I've only experimented with Python in docker and it gave me a lot of headaches.
That's why I prefer to pip install things inside venvs because I can just tar them myself and have decent portability.
But since your installing files across the system I'm not sure what the best solution is.
Thanks for the info! I'm gonna look into flatpak.
I built nodejs from source yesterday and it took forever. I'd definitely prefer something huge like that in a flatpak.
This method should work with any command that's installing files on your disk but it's probably not worth the headache when virtual environments exist for python.
Agreed. I hate anything auto updating on it's own because changes can break or remove features at any time.
Any POSIX compliant system as far as I know.
I did Linux From Scratch recently and they have a brilliant solution. Here's the full text but it's a long read so I'll briefly explain it. https://www.linuxfromscratch.org/hints/downloads/files/more_control_and_pkg_man.txt
Basically you make a new user with the name of the package you want to install. Login to that user then compile and install the package.

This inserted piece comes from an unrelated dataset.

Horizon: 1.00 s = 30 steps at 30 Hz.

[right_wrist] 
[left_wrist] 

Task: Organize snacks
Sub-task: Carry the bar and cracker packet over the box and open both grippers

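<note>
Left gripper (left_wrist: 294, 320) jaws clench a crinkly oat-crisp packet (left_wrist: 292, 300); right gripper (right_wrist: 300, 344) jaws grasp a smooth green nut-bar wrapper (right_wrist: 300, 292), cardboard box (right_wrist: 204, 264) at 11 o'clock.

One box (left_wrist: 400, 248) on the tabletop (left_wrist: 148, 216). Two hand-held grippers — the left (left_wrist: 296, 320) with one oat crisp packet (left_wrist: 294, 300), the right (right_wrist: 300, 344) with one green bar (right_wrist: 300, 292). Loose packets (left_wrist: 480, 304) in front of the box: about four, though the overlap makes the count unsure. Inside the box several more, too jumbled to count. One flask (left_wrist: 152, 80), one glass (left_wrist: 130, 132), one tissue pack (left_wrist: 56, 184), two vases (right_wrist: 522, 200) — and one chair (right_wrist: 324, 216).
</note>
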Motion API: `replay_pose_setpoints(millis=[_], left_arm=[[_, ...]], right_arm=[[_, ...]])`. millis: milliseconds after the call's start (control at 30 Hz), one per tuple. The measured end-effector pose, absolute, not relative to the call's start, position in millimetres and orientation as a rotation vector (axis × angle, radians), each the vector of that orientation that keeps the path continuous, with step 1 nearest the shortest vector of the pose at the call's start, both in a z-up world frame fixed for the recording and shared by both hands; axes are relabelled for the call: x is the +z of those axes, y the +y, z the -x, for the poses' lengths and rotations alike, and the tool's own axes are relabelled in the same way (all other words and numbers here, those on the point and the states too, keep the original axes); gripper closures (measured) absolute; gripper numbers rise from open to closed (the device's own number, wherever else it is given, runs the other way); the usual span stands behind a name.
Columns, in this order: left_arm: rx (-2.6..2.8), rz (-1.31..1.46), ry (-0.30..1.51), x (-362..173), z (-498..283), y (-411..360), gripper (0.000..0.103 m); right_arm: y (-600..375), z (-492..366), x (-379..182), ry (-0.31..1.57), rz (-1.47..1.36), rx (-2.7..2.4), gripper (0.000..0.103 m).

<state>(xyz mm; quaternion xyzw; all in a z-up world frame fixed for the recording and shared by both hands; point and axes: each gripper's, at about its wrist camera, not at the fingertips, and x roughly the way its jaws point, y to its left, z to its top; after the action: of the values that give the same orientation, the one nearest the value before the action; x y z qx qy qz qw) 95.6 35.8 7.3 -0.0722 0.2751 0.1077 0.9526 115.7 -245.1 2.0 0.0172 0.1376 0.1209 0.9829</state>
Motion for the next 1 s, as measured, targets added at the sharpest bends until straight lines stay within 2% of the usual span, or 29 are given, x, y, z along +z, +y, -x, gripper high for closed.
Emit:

Now when you search for files owned by the user with the same name as the package you will find every file that package installed.
You can document that somewhere or just use the find command when you are ready to remove all files related to the package.
I didn't actually do this for my own LFS build so I have no further experience on the matter. I think it will eventually lead to dependency hell when two packages want to install the same file.
I guess flatpaks are better about keeping libraries separate but I'm not sure if they leave random files all over your hard drive the way apt remove/apt purge does. (Getting really annoyed about all the crud left in my home dir)
Also they put ads in search long before Windows did and as much as I hate Microsoft we should never forget that.